News & Events
Announcing Distinguished Lecture
Udo Hoffmann, MD, Harvard Medical School and Massachusetts General Hospital
Professor of Radiology and Chief of Cardiac Imaging
Feb 01, 2018; 2:30 PM; Bryan Research Building Auditorium
Reception will start at 2:00 PM and townhall discussion will follow
CAMPEP Reaccreditation Granted
(2018-01-12) The Duke University Medical Physics Graduate Program has received a five-year reaccreditation through December 2022 from the Commission on Accreditation of Medical Physics Education Programs (CAMPEP). CAMPEP is a nonprofit organization which offers accreditation of graduate and residency programs to ensure and promote quality education of medical physicists. We would like to especially thank and congratulate our faculties, staff members, and students for contributing to this successful effort!

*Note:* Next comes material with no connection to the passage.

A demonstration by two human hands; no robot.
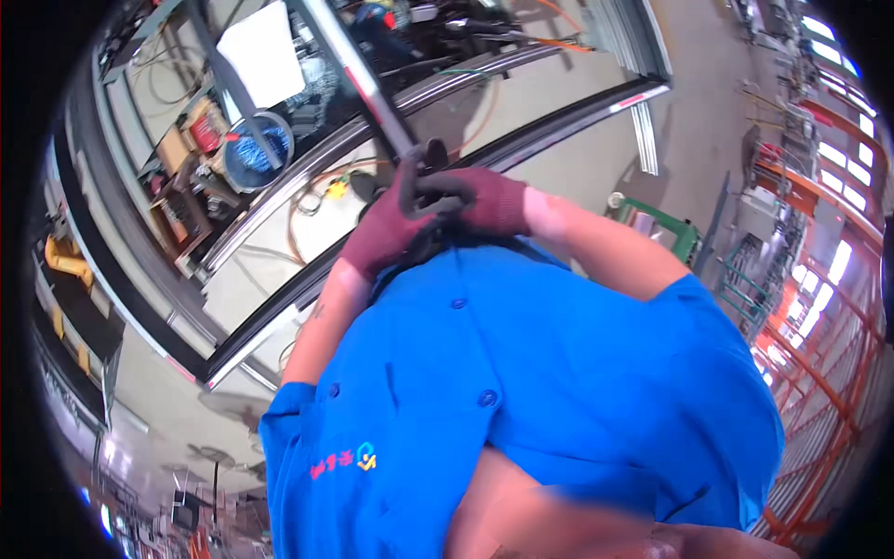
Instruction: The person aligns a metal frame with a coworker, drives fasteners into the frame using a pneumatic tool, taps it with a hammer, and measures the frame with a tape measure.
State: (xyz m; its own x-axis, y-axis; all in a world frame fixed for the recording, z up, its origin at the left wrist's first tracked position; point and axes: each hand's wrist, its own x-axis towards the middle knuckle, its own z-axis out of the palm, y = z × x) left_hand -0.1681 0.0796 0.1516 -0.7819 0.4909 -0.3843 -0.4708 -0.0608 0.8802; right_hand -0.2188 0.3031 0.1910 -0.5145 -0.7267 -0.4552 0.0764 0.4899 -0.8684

3D Dosimetry Protocol for MRgIMRT
(2018-01-12) A paper by Stewart Mein (MS 2016), Leith Rankine (PhD 2019), Dr. Mark Oldham (Radiation Oncology), along with collaborators from Washington University at St. Louis and Rider University, titled “Development of a 3D remote dosimetry protocol compatible with MRgIMRT,” was recently featured in the Medical Physics Web. The paper discusses the development of a high-resolution 3D remote dosimetry protocol to verify MR-guided radiotherapy (MRgIMRT) treatments using PRESAGE. MR-guided radiotherapy uses permanent high-strength magnetic field which further complicates treatment verification. While most conventional dosimeters do not work in high magnetic fields, PRESAGE is a chemical dosimeter which is unaffected by the magnetic field presence and enables true high-resolution 3D dosimetry. This new PRESAGE formulation also allows dosimeters to be shipped and stored at room temperature throughout the protocol. For more information: http://medicalphysicsweb.org/cws/article/research/70722
Johnson Named 2017 Distinguished Investigator
(2017-12-15) Dr. G. Allan Johnson, PhD (Radiology) was recently named as one of the 19 researchers to receive the 2017 Distinguished Investigator Award from the Academy for Radiology and Biomedical Imaging Research. Over the past few decades, the radiology research community has been responsible for many important advances that have had a profound impact on healthcare. This prestigious honor recognizes and awards individuals for their accomplishments in the field of medical imaging and academic radiology. Click here to read more.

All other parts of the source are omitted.